Exercise aim:
Filter the listing below down to the lines holding the word "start", and copy those lines.

Available data:
========================

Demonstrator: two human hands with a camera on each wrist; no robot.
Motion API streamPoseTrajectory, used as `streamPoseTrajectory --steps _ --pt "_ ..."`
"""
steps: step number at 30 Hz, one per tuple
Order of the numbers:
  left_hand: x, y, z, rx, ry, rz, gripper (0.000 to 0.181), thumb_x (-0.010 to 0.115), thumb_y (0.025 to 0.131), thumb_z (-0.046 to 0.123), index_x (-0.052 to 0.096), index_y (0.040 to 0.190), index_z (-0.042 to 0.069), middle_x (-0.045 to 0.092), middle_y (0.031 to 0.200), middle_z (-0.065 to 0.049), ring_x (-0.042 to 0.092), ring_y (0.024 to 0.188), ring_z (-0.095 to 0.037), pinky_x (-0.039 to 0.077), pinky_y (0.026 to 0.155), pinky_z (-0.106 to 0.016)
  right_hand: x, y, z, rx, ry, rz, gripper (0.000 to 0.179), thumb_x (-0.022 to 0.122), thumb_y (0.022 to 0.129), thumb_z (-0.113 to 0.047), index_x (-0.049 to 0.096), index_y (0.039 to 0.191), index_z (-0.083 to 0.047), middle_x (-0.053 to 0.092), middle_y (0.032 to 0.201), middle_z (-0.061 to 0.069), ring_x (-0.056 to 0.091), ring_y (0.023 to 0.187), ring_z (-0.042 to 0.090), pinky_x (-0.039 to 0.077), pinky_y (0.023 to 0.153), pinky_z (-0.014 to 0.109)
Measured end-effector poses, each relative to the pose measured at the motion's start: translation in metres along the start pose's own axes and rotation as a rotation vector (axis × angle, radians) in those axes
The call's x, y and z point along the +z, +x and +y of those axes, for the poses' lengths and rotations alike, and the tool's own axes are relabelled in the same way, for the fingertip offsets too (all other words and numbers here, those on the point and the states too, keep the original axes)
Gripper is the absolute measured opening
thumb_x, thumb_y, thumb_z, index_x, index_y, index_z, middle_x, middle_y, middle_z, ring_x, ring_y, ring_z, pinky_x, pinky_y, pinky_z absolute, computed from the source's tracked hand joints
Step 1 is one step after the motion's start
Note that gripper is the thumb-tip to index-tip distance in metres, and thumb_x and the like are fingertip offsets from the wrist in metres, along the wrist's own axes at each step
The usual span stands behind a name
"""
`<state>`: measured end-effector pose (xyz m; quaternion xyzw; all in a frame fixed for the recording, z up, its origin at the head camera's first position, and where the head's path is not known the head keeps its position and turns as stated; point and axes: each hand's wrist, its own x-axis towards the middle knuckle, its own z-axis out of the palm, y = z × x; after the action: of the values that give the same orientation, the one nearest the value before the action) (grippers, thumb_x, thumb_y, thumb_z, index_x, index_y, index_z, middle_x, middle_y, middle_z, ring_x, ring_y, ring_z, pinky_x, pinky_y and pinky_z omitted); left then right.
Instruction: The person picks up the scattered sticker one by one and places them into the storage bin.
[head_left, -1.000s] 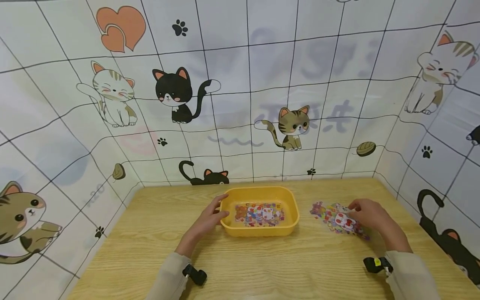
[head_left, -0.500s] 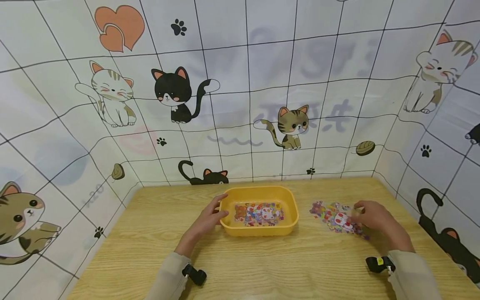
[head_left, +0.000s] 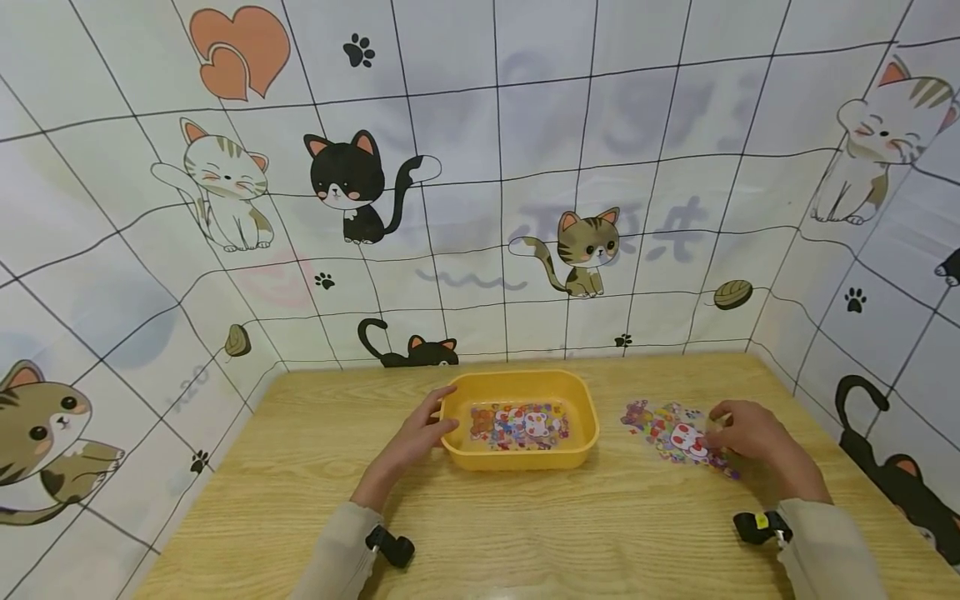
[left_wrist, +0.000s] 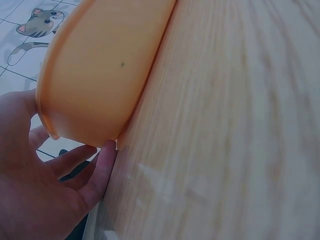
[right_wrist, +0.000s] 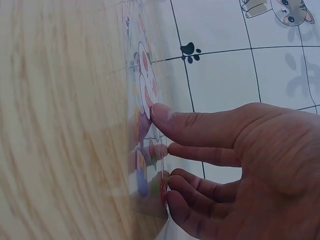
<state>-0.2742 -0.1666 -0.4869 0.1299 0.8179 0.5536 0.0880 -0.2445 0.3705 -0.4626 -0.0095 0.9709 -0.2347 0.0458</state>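
Observation:
My left hand (head_left: pixel 413 435) touches the left end of a yellow plastic tray (head_left: pixel 517 461); in the left wrist view its fingers (left_wrist: pixel 106 162) lie against the outer wall. Inside the tray lies a clear sticker sheet (head_left: pixel 519 427) with colourful cartoon figures. To the right of the tray a second clear sticker sheet (head_left: pixel 678 433) lies on the table. My right hand (head_left: pixel 753 432) is over its right end. In the right wrist view the thumb (right_wrist: pixel 195 125) and fingertips touch the sheet's surface, spaced apart; whether they pinch an edge I cannot tell.
Both the tray and the second sheet are on a wood-grain table (head_left: pixel 480 533). White cloth (head_left: pixel 450 250) printed with cats and grid lines hangs behind and at both sides. Black straps with small devices sit at both wrists.
The right hand has shifted slightly right along the second sticker sheet, its thumb and forefinger a little farther apart. The left hand and tray stay where they were.

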Motion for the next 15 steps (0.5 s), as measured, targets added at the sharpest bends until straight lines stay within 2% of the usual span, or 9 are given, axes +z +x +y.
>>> streamPoseTrajectory --steps 5,8,11,15 --pt "-0.001 0.001 -0.001 -0.004 -0.004 -0.015 0.061 0.059 0.104 0.02 0.035 0.161 0.028 0.043 0.157 -0.022 0.058 0.129 -0.034 0.062 0.089 -0.04 -0.001 0.001 -0.002 0.047 0.008 -0.006 0.057 0.082 0.085 -0.029 0.063 0.12 0.012 0.064 0.115 0.037 0.064 0.094 0.041 0.055 0.078 0.052" --pt "-0.002 0.002 -0.002 0.009 -0.012 -0.029 0.062 0.058 0.105 0.019 0.034 0.161 0.027 0.042 0.157 -0.022 0.058 0.13 -0.035 0.062 0.089 -0.039 -0.004 -0.001 -0.001 0.042 -0.008 -0.01 0.061 0.082 0.085 -0.033 0.063 0.122 0.011 0.066 0.114 0.035 0.065 0.093 0.04 0.055 0.078 0.054" --pt "-0.001 0.003 -0.003 0.015 -0.019 -0.035 0.062 0.058 0.105 0.019 0.034 0.161 0.027 0.042 0.157 -0.023 0.059 0.129 -0.035 0.062 0.089 -0.039 -0.008 -0.005 0.002 0.062 -0.033 -0.037 0.07 0.083 0.083 -0.038 0.059 0.124 0.013 0.069 0.104 0.028 0.063 0.093 0.038 0.052 0.081 0.059" --pt "-0.002 0.002 -0.003 0.007 -0.014 -0.031 0.062 0.059 0.104 0.022 0.035 0.16 0.029 0.044 0.157 -0.022 0.059 0.128 -0.033 0.062 0.089 -0.039 -0.013 -0.008 0.004 0.119 -0.048 -0.079 0.075 0.086 0.079 -0.039 0.056 0.121 0.016 0.064 0.109 0.032 0.058 0.099 0.045 0.049 0.086 0.063"
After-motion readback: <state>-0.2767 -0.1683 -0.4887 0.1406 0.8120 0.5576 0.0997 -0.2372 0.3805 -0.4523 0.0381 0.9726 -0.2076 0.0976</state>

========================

Finished task:
Measured end-effector poses, each relative to the pose measured at the motion's start: translation in metres along the start pose's own axes and rotation as a rotation vector (axis × angle, radians) in those axes
Step 1 is one step after the motion's start

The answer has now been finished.